Ia menceritakan bagaimana rudal-rudal Israel jatuh di dalam kompleks rumah sakit tempatnya bekerja. Kepanikan menyapu pasien dan tenaga medis. Siapa pun yang bisa, langsung melarikan diri.
Meski sebagian staf medis kembali keesokan harinya, tiga serangan tambahan membuat aktivitas rumah sakit lumpuh total. Pasien dan staf yang tersisa pun akhirnya dievakuasi.
Anak-anak Terluka, Ibu Tak Tahu Keluarganya Syahid
Di antara cerita yang paling membekas dalam ingatannya adalah seorang bocah laki-laki berusia dua tahun dengan luka parah di kakinya yang sedang menunggu operasi. Setelah rumah sakit dikosongkan, tak ada kabar apakah ia sempat menjalani tindakan medis atau tidak.
Butokar juga menangani seorang ibu dengan luka berat, yang belum tahu bahwa seluruh anggota keluarganya gugur dalam serangan yang sama.
Setelah evakuasi, Butokar dipindahkan ke Rumah Sakit Al-Amal milik Palang Merah. Namun tempat ini pun tak aman. Serpihan bom jatuh hanya 400 meter dari lokasi rumah sakit, menghantam bagian unit gawat darurat, meskipun tak ada korban jiwa.

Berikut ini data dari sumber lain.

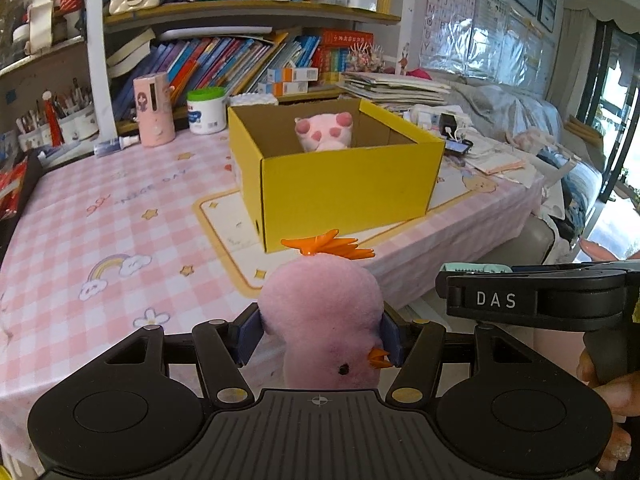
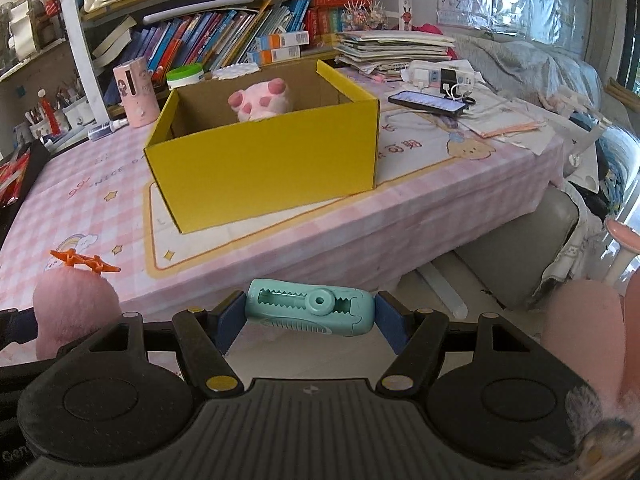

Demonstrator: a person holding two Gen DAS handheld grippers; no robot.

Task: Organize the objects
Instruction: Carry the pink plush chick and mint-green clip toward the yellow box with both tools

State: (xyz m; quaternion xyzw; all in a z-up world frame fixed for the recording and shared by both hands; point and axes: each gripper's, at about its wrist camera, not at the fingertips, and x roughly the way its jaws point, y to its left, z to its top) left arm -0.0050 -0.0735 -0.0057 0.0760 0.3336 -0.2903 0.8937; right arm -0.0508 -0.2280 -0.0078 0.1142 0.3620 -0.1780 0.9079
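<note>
My left gripper (image 1: pixel 320 336) is shut on a pink plush bird (image 1: pixel 320 320) with an orange crest, held above the table's near edge; the bird also shows in the right wrist view (image 2: pixel 72 312). My right gripper (image 2: pixel 308 312) is shut on a teal plastic clip-like tool (image 2: pixel 310 307), held off the table's front edge. An open yellow cardboard box (image 1: pixel 344 184) stands on the pink checked tablecloth (image 1: pixel 100 216), with a pink paw plush (image 1: pixel 326 132) inside; the box (image 2: pixel 264 172) and the paw plush (image 2: pixel 262 100) also show in the right wrist view.
Behind the box stand a pink dispenser (image 1: pixel 154 110), a white tub with a green lid (image 1: pixel 206 110) and shelves of books (image 1: pixel 224 60). A phone (image 2: pixel 428 102), a charger and papers lie at the right. A sofa (image 2: pixel 520 256) sits below the table edge.
</note>
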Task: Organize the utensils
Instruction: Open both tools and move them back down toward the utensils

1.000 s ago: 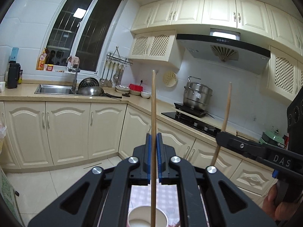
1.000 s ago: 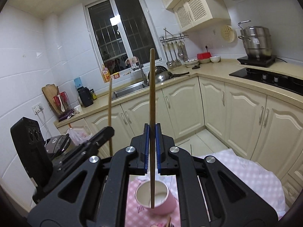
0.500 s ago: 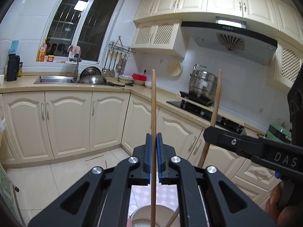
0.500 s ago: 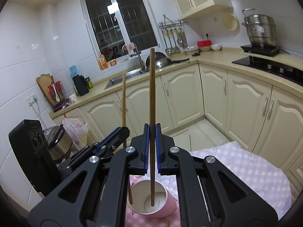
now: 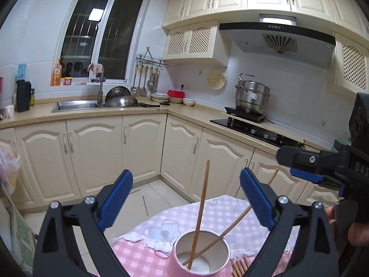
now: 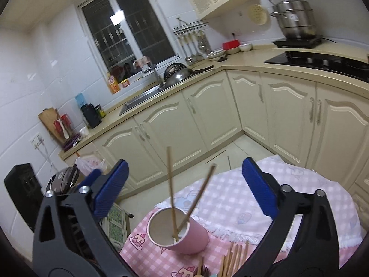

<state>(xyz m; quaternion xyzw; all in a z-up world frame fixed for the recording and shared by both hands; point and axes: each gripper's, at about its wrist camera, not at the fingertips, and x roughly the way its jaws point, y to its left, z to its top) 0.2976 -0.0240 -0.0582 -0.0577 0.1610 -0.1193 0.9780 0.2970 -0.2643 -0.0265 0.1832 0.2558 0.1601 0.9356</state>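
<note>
A pink cup (image 5: pixel 214 266) (image 6: pixel 196 237) stands on the pink checked tablecloth (image 5: pixel 147 258) (image 6: pixel 306 196). Two wooden chopsticks stand in it: one near upright (image 5: pixel 200 212) (image 6: pixel 171 191), one leaning to the right (image 5: pixel 233 227) (image 6: pixel 198 199). My left gripper (image 5: pixel 185 200) is open and empty, above and behind the cup. My right gripper (image 6: pixel 184 189) is open and empty above the cup; it also shows at the right edge of the left wrist view (image 5: pixel 306 168). Several more chopsticks (image 6: pixel 233 259) (image 5: pixel 239 266) lie on the cloth beside the cup.
Cream kitchen cabinets (image 5: pixel 92 152) and a counter with a sink (image 5: pixel 76 105) run behind the table. A steel pot (image 5: pixel 252 97) sits on the hob. A black box (image 6: pixel 23 191) stands at the left in the right wrist view. The tiled floor (image 5: pixel 161 198) lies beyond the table edge.
Both grippers have opened and let go of their chopsticks, which now stand in the pink cup. Both cameras have tilted down toward the table.
</note>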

Tubuh yang Tak Bisa Sembuh karena Kelaparan
Peringatan keras dilontarkan Butokar mengenai dampak kelaparan ekstrem yang melanda warga Gaza akibat pengepungan yang terus berlangsung. Kekurangan nutrisi bukan hanya melemahkan sistem kekebalan tubuh, tetapi juga membuat luka-luka ringan pun bisa menjadi ancaman mematikan.
“Tubuh mereka tak lagi mampu memproduksi darah baru. Karena kekurangan lemak, tubuh mulai memakan ototnya sendiri untuk bertahan hidup. Setiap luka menjadi beban ekstra yang tak tertanggungkan oleh tubuh mereka,” jelasnya.
Dengan suara yang penuh keprihatinan, ia menyampaikan bahwa para korban bukan hanya terdiri dari pria dewasa. Mereka adalah wanita, anak-anak, lansia, hingga penyandang disabilitas yang semua turut menanggung penderitaan yang “tak bisa dilukiskan dengan kata-kata.”
Butokar bahkan mendengar kisah tenaga medis lain yang kehilangan anggota keluarganya—lalu terpaksa merawat mereka sendiri di ruang gawat darurat.
Evakuasi Menyeluruh Menjelang Serangan Besar
Di akhir wawancaranya, Butokar menerima pemberitahuan resmi dari Perserikatan Bangsa-Bangsa: wilayah tempat ia bertugas akan dikosongkan sepenuhnya. Pasukan Israel disebut akan melancarkan serangan darat besar-besaran, membuat jutaan warga sipil—yang sudah kelaparan, terluka, dan tanpa tempat berlindung—kian terancam.
Kesaksian relawan seperti dr. Butokar membuka mata dunia bahwa penderitaan rakyat Gaza bukan sekadar statistik. Ini adalah krisis kemanusiaan yang nyata—dan berlangsung di hadapan mata kita.
“Jika dunia masih memiliki hati nurani, saatnya ia bicara bukan dengan kata, tapi dengan tindakan,” pungkas Butokar.